### WHAT TO WORK ON
Your job with the data below: print everything from the line that holds "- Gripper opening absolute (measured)" down to the line that holds "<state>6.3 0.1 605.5", ends included, exactly, and nothing else.

### PROVIDED DATA
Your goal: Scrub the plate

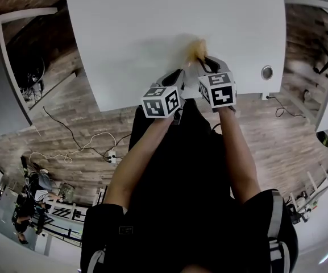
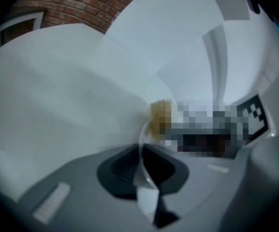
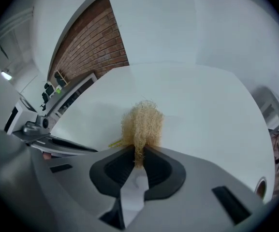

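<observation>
Clamping the plate (image 2: 140, 141) by its rim, the left tool (image 2: 142, 166) sits beside the scrubber (image 3: 141, 124) pinched in the right tool (image 3: 139, 159).

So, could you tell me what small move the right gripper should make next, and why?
Probably press the straw-coloured fibrous scrubber against the thin white plate and stroke it across its face. The right gripper is shut on the scrubber, the left gripper pinches the plate's rim, and the scrubber sits right beside that rim. Actual contact cannot be confirmed.
</observation>
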Demonstrator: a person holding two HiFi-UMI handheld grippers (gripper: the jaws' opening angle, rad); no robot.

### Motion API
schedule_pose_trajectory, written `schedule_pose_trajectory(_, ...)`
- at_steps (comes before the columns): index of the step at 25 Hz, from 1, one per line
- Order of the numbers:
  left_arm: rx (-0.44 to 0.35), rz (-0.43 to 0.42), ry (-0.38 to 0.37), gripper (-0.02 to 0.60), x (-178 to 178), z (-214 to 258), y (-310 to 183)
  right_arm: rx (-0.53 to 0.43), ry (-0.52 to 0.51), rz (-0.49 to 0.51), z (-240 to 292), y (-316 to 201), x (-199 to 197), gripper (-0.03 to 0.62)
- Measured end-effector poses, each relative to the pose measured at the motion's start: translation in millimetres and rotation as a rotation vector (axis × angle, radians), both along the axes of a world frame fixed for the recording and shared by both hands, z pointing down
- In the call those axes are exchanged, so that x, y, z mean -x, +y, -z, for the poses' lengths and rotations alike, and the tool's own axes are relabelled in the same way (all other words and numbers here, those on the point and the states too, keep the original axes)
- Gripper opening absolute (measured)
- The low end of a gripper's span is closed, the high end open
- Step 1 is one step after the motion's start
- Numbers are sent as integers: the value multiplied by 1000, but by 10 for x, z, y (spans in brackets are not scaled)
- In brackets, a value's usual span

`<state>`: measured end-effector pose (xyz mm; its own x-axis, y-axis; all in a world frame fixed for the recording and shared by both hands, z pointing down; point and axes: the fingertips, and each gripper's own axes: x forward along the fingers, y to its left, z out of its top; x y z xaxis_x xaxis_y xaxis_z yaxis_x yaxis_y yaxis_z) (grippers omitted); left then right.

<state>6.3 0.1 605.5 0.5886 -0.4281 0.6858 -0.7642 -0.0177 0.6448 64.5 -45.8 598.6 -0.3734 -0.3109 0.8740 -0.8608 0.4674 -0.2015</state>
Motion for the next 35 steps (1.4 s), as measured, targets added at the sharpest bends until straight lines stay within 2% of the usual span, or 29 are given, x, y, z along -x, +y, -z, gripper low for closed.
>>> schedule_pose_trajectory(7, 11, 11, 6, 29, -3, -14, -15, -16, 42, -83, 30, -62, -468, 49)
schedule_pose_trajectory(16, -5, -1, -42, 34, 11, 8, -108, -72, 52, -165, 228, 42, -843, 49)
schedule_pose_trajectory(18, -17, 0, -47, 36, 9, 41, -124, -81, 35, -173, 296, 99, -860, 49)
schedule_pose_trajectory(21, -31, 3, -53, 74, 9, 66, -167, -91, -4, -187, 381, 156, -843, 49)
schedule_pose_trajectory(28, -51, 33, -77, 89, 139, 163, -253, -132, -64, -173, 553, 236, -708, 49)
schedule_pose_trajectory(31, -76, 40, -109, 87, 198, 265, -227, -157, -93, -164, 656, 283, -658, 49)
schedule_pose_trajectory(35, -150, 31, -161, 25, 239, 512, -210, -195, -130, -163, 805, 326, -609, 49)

### WORKED SOLUTION
- Gripper opening absolute (measured)
- The low end of a gripper's span is closed, the high end open
- Step 1 is one step after the motion's start
- Numbers are sent as integers: the value multiplied by 1000, but by 10 for x, z, y (spans in brackets are not scaled)
- In brackets, a value's usual span

`<state>`: measured end-effector pose (xyz mm; its own x-axis, y-axis; all in a world frame fixed for the recording and shared by both hands, z pointing down; point and axes: the fingertips, and each gripper's own axes: x forward along the fingers, y to its left, z out of its top; x y z xaxis_x xaxis_y xaxis_z yaxis_x yaxis_y yaxis_z) (grippers omitted); left then right.

<state>6.3 0.1 605.5 0.5886 -0.4281 0.6858 -0.7642 -0.0177 0.6448 64.5 -45.8 598.6 -0.3734 -0.3109 0.8740 -0.8608 0.4674 -0.2015</state>

At this point, the answer is complete.